▸ **What needs to be done**
The lines below may contain the word "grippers". Please count those that do and give the number alone.
---------- Supplied records
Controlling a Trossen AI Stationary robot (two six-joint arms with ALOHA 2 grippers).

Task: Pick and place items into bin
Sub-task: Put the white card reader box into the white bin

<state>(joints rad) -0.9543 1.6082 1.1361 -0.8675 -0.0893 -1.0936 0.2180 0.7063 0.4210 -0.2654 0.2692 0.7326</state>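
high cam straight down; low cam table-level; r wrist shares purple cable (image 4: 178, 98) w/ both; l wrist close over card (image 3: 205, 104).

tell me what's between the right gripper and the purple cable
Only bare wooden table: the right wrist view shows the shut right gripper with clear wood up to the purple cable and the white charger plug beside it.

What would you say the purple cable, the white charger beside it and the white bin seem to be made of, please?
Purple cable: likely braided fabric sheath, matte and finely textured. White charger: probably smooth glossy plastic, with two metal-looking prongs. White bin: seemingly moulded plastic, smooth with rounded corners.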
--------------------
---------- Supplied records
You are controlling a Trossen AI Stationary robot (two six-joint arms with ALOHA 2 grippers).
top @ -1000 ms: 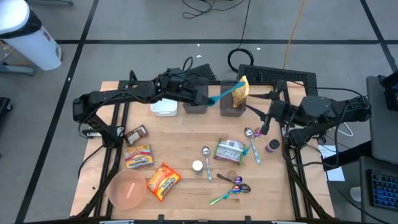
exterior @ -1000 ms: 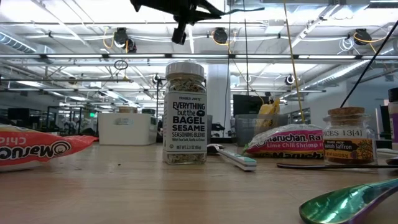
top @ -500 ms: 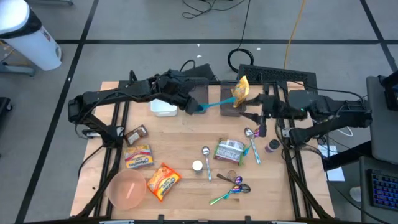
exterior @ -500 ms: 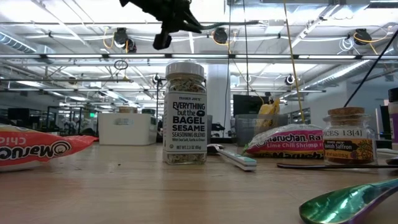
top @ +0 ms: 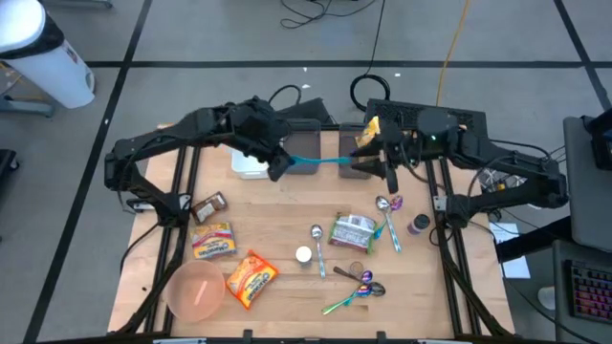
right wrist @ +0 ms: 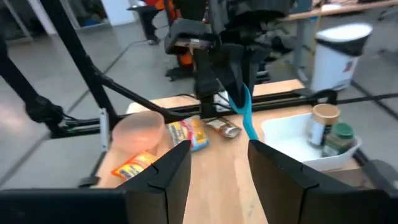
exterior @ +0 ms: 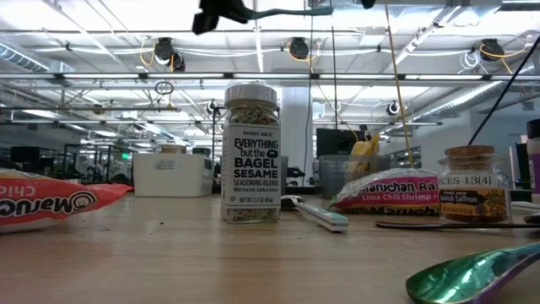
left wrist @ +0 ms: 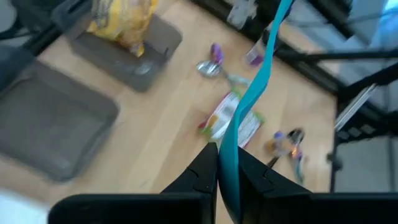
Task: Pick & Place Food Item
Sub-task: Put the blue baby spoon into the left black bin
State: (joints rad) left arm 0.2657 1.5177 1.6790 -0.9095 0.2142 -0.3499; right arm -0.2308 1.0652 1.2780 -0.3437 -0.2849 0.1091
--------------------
▸ **Exercise solution**
2